Malcolm Cuthbert Nokes MC MA BSc (20 May 1897 – 22 November 1986) was a British schoolteacher, soldier, research scientist and Olympic athlete, who competed in the hammer throw and discus throw.

== Biography ==
He won the bronze medal in the hammer throw at the 1924 Summer Olympics. Four years later he finished eleventh in the 1928 Olympic hammer throw competition. In 1923 he beat the British hammer throw record, but did so in a demonstration rather than a competition, so his throw did not count for record purposes.

He won the gold medal for England in the 1930 British Empire Games in the hammer throw contest and finished fifth in the discus throw event. At the 1934 British Empire Games he won again the gold medal in the hammer throw competition.

Nokes was the Amateur Athletic Association (AAA) Champion from 1923 to 1926 and placed second at the 1921 AAA Championships and 1922 AAA Championships and 1927–28. He was chairman of the AAA's Coaching Committee, and also a member of the Achilles Club.

He was a graduate of Magdalen College, Oxford, where he studied chemistry and wrote a thesis on metaphenetidine. Nokes served in the Great War in the Royal Artillery in the trenches and then as an observer in the Royal Flying Corps. He was awarded a Military Cross for his service, becoming MC Nokes MC. In the Second World War he served as an officer in the Royal Air Force Volunteer Reserve (Training Branch) while a schoolmaster.

He taught chemistry at Malvern College and later at Harrow School, where he was appointed Head of Science; he had come to the attention of Harrow when two schools colocated during the Second World War, although they did not merge. His practical demonstrations of the reaction of sodium with water were popular and famous among his pupils. These often entailed an explosion as MC Nokes put more than the recommended quantity of sodium into the water, and as the smoke cleared and noise subsided, MC Nokes would say "Note the small report." He was a member of the Science Masters' Association. Later he worked at Harwell and then was Head of Laboratories at CENTO Institute of Nuclear & Applied Science in Tehran. In retirement he lived in Honiton, Devon, and then in Alton, Hampshire. His nicknames included "Nokey", "Glaxo" and "Stally."

The chronology of his career was:
- 1909—16 schoolboy at Bishop's Stortford College (School House A)
- 1916—18 Royal Garrison Artillery (RGA) & Royal Flying Corps (RFC), served on the Western Front. (August 1917 awarded MC)
- 1918—19 Royal Air Force, served on the Western Front
- 1921 Completed the shortened course in Chemistry at Oxford University, Magdalen College, with a distinction
- 1923 Awarded BSc. Chemistry, Oxford University, Magdalen College
- 1922—46 Malvern College, science teacher & head of department. (Housemaster 1932–40)
- 1946—57 Harrow School
- 1957—59 Atomic Energy Research Establishment, Harwell (Isotope Division)
- 1959—66 CENTO Institute of Nuclear Science, Tehran, with status of Third Secretary in the British Embassy, Tehran
- 1966—69 Tehran University Institute of Nuclear Science

During his time at Harrow, he served as a councillor in what is now Harrow London Borough Council, being elected as a Conservative for the ward of Harrow-on-the-Hill & Greenhill. During his service as a borough councillor, he proposed and was instrumental in bringing into service one of the first electric dust carts to be used in England, as part of the modernization of public health services in Harrow.

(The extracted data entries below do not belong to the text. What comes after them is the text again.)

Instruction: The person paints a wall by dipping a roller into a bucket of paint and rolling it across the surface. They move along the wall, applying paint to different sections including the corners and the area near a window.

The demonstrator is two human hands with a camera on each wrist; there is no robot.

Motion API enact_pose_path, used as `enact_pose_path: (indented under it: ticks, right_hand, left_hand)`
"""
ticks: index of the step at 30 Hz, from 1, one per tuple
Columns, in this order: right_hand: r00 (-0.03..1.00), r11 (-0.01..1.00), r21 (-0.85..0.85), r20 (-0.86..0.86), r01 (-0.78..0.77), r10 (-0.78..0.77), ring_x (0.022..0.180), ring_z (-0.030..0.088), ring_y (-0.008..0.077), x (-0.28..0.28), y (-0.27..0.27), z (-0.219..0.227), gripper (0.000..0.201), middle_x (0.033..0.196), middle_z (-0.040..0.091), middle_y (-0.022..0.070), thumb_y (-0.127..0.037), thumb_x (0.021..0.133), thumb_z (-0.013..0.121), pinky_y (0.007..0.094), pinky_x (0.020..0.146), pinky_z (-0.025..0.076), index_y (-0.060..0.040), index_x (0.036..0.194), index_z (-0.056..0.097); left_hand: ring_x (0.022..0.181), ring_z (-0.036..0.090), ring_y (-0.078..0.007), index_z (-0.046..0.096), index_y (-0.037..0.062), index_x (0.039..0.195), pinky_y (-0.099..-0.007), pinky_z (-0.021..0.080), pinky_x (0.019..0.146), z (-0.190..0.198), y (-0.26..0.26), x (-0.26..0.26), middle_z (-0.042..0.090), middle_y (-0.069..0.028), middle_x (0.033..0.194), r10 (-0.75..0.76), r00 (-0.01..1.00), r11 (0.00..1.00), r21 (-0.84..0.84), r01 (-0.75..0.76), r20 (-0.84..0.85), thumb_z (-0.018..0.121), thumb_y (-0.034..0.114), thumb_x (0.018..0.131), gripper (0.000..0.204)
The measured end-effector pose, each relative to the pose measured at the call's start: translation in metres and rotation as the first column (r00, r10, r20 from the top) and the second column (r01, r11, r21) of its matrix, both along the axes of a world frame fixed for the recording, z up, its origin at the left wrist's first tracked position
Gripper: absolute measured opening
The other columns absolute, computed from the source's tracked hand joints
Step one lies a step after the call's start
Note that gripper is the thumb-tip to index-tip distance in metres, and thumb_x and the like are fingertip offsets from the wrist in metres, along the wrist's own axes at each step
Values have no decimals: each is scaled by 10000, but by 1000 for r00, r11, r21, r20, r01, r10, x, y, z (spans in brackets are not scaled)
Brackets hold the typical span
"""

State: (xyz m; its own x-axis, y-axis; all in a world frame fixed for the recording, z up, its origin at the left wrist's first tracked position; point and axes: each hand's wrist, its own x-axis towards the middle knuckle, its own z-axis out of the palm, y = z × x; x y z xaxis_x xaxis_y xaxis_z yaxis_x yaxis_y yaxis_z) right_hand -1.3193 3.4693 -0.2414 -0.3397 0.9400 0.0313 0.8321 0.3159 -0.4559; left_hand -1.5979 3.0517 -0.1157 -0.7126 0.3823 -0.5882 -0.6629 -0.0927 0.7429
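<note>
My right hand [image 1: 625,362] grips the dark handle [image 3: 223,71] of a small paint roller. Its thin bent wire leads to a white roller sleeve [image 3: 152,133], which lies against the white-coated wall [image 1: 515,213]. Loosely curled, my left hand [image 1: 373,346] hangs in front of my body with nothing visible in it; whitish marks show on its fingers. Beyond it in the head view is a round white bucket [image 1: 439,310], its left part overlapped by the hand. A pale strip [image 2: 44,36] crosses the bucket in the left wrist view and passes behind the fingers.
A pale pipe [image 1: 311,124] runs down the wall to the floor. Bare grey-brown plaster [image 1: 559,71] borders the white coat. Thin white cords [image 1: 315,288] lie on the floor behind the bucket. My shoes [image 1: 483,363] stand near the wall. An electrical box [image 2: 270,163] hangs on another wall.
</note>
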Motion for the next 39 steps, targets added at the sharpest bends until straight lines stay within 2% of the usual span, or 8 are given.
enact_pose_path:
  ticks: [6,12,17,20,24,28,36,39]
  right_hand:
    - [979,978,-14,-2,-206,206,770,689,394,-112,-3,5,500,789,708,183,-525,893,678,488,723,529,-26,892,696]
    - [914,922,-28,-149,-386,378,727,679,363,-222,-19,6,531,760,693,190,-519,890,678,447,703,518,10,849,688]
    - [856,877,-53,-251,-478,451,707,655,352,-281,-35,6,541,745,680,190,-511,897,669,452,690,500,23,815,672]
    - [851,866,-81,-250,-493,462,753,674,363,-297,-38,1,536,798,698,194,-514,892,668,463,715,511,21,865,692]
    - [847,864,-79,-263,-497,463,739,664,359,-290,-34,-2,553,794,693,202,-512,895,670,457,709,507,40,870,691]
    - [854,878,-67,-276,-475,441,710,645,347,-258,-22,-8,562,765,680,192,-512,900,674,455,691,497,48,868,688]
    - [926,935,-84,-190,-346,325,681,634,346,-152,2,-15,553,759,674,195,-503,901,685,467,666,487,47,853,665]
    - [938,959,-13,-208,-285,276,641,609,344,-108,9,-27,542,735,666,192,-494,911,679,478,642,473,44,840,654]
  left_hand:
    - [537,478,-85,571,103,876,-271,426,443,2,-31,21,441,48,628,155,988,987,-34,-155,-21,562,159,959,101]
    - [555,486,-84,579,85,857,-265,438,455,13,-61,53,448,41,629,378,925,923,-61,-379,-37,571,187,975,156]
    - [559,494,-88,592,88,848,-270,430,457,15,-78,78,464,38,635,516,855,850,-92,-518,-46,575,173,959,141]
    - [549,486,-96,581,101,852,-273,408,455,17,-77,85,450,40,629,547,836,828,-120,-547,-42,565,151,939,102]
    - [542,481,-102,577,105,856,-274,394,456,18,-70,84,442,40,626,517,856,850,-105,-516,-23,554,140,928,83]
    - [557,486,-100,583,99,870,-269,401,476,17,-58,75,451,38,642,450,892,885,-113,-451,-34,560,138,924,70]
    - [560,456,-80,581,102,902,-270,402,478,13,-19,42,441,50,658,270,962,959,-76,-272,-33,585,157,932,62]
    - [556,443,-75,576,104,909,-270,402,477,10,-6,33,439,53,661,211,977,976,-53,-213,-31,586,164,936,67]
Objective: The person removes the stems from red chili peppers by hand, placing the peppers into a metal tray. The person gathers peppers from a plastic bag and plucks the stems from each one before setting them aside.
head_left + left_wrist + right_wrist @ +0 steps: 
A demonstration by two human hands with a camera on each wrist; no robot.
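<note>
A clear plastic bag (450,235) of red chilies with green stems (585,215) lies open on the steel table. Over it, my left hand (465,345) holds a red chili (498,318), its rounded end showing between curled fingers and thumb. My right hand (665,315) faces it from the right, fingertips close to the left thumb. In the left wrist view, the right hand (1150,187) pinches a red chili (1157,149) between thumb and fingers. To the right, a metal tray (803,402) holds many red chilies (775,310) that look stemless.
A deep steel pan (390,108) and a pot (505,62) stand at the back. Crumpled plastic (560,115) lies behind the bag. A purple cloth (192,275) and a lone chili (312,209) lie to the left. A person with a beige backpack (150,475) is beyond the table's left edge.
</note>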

MC Nokes was one of eight children of Walter Nokes. His brothers included Gerald Dacre Nokes, a barrister and Indian judge, and George Augustus Nokes.

==Publications==
- Modern Glass-working and laboratory techniques. London, 1937: William Heinemann.
- Simple Experiments in the theory of flight. London, 1941: William Heinemann.
- "Aircraft instruments" in Air training manual; a practical guide to aero-engines, aircraft construction, wireless and electricity, and air navigation for members of the A. T. C. and all interested in modern aeronautics. London, 1943: Odhams Press.
- Science in education. London, 1949: Macdonald.
- Demonstrations in modern physics. London, 1952: William Heinemann.
- "Throwing the Hammer" (with Lt. Col. C. J. Reidy) in Athletics, by Members of the Achilles Club. (Ed.: Meyer, HM). London, 1955: JM Dent & Sons.
- Radioactivity measuring instruments: a guide to their construction and use. Melbourne, 1958: William Heinemann.